C’est autour de cette thématique  intitulée, la promotion des métiers de la justice à l’endroit des étudiantes en droit, que les responsables de l’Association des Femmes Magistrat et Juge de Centrafrique ont entretenu avec ces apprentis juristes.

Pour Margueritte IZAMO présidente de cette association, c’est l’insuffisance des femmes dans ce corps de métier, qui a attiré l’attention des membres de leur organisation, « Dans le corps judiciaire, nous nous sommes rendu compte qu’il n’y a pas assez de femmes. Alors qu’il y a certaines procédures qui nécessite la présence d’une femme magistrat. Prenons par exemple les dossiers de la  succession, de divorce, de viol… si c’est une femme magistrat qui traite un tel dossier, vous allez voir la teneur de la décision. C’est pourquoi il faut plusieurs femmes dans le milieu de la magistrature. » A-t-elle remarqué

«L’objectif de cette session de formation est de booster les étudiantes à s’intéresser à la profession de la justice. Nous les femmes magistrats, sommes là  aujourd’hui pour  motiver ces dernières, à embrasser ce corps professionnel. C’est vraiment important de promouvoir les femmes dans le métier de la magistrature, parce que la plupart des femmes sont incorruptibles. Elles résistent à la corruption. C’est dans cette lancé que nous voulons à ce que les femmes soient en nombre dans ce métier, pour réduire le taux d’inégalité dans ce secteur. » Souligne-t-elle

Joynice KOZON l’une des participantes se dit très réjouit de prendre part à cette formation « Je suis très contente de prendre part aujourd’hui à cette session de formation, organisée par les membres de l’association des femmes magistrat de Centrafrique. Tout ce que j’ai appris dans cette session, m’a donné l’envie d’embrasser la profession du magistrat. Une fois dans ce milieu, je ferai de mon mieux pour défendre la cause des innocents.
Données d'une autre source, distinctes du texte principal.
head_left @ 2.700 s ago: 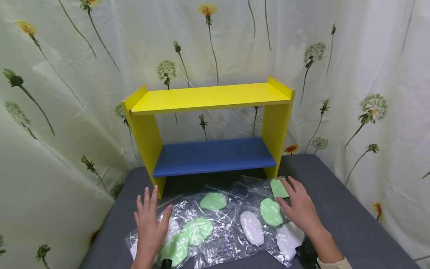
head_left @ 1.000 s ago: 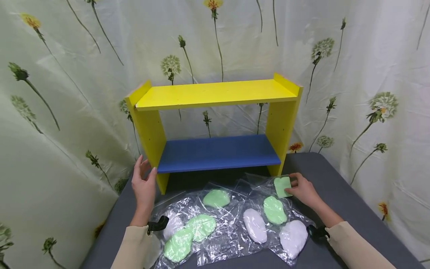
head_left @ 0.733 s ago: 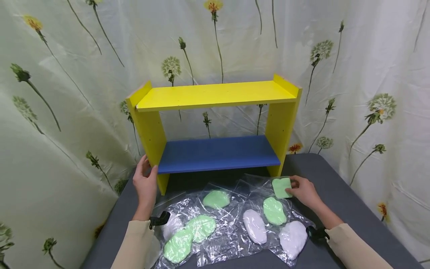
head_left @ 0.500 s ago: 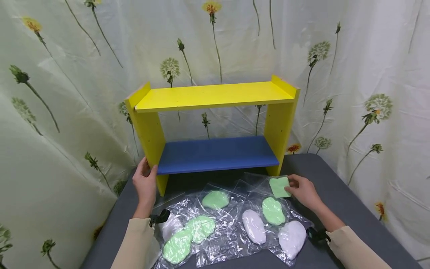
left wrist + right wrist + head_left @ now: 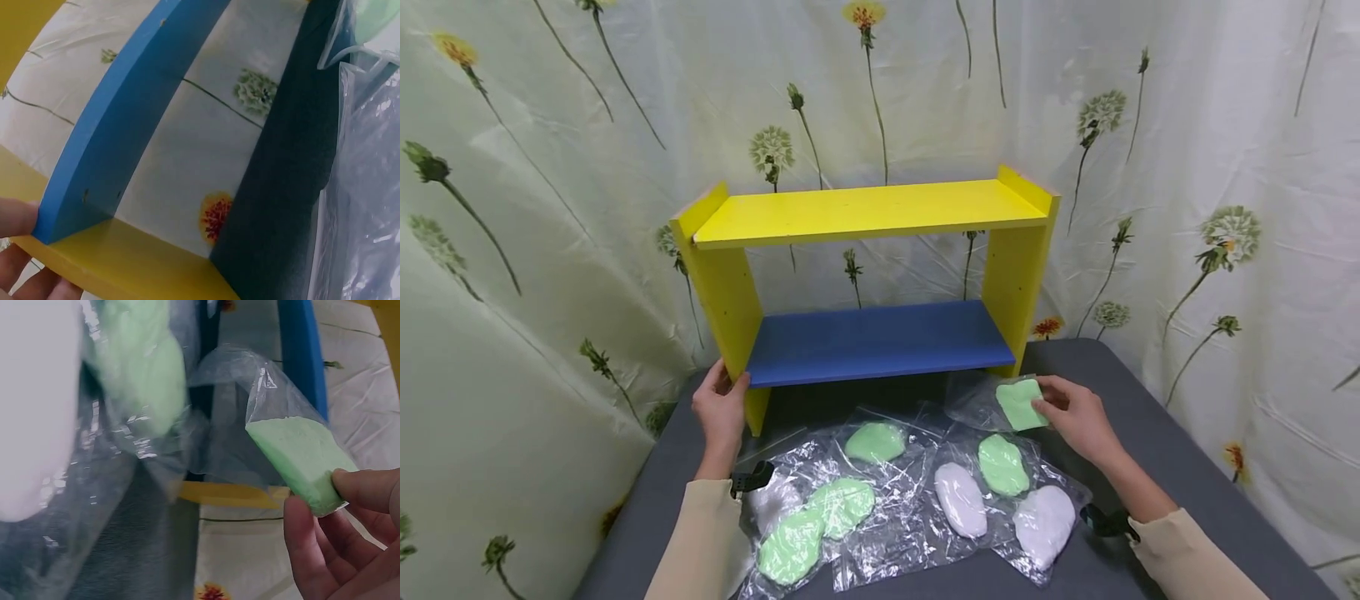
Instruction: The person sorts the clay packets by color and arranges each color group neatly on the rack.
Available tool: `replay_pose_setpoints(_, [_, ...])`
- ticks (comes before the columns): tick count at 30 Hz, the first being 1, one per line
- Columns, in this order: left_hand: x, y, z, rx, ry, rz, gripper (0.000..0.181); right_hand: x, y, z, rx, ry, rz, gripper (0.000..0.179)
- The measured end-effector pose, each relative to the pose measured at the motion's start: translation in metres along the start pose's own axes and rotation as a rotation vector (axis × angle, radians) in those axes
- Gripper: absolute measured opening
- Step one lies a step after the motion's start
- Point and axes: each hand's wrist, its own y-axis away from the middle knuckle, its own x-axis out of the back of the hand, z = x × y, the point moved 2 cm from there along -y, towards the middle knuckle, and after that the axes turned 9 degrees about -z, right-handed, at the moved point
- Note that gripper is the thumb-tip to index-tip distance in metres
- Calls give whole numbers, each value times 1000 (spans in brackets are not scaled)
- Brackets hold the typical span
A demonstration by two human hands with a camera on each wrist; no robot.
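My right hand (image 5: 1078,417) pinches a clear plastic bag with a flat green slab of clay-like material (image 5: 1021,404) inside, thumb on one face and fingers behind. In the right wrist view the bagged green slab (image 5: 300,456) is lifted, its loose bag end trailing. The left hand (image 5: 721,412) grips the yellow left side panel of a small shelf (image 5: 718,308), beside the blue board's front corner. From the left wrist, the thumb (image 5: 15,215) lies by the blue board (image 5: 106,125), with fingers under the yellow panel's edge.
Several more clear bags lie overlapping on the dark table (image 5: 1157,467), holding green lumps (image 5: 842,507) and white lumps (image 5: 961,500). The shelf has a yellow top (image 5: 872,212) and a blue lower board (image 5: 880,342). A flowered curtain (image 5: 1187,150) hangs behind.
Both hands started raised and spread. The left came to the shelf's side panel and now grips it. The right took hold of the bagged green slab and lifted it off the others.
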Motion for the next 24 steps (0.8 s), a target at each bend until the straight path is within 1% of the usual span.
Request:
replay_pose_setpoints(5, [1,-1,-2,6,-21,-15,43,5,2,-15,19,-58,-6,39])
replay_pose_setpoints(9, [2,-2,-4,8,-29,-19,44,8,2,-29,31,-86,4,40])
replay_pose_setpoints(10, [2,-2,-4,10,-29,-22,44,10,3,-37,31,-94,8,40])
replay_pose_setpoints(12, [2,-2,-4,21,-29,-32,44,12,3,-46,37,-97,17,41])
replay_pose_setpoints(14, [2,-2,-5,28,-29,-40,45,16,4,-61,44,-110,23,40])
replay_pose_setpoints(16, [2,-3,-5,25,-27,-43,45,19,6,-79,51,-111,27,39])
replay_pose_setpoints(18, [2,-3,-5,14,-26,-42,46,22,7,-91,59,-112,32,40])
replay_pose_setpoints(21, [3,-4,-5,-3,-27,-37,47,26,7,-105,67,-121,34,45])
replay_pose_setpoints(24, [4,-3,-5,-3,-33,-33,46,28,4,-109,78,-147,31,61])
Car le socle de la paix se repose sur la justice. » A-elle-déclaré

« J’invite mes paires étudiantes en science juridique qui n’ont eu la chance de prendre part à cette formation, de se donner au travail et d’embrasser le métier de la magistrature. » A-t-elle lancé comme appel

Cette session de formation initiée par les membres de l’Association des Femmes Magistrats et Juges de Centrafrique (AFMJC) en faveur des étudiantes de la faculté de Droits de l’université de Bangui, a vu la participation financière de l’ambassade de France en Centrafrique.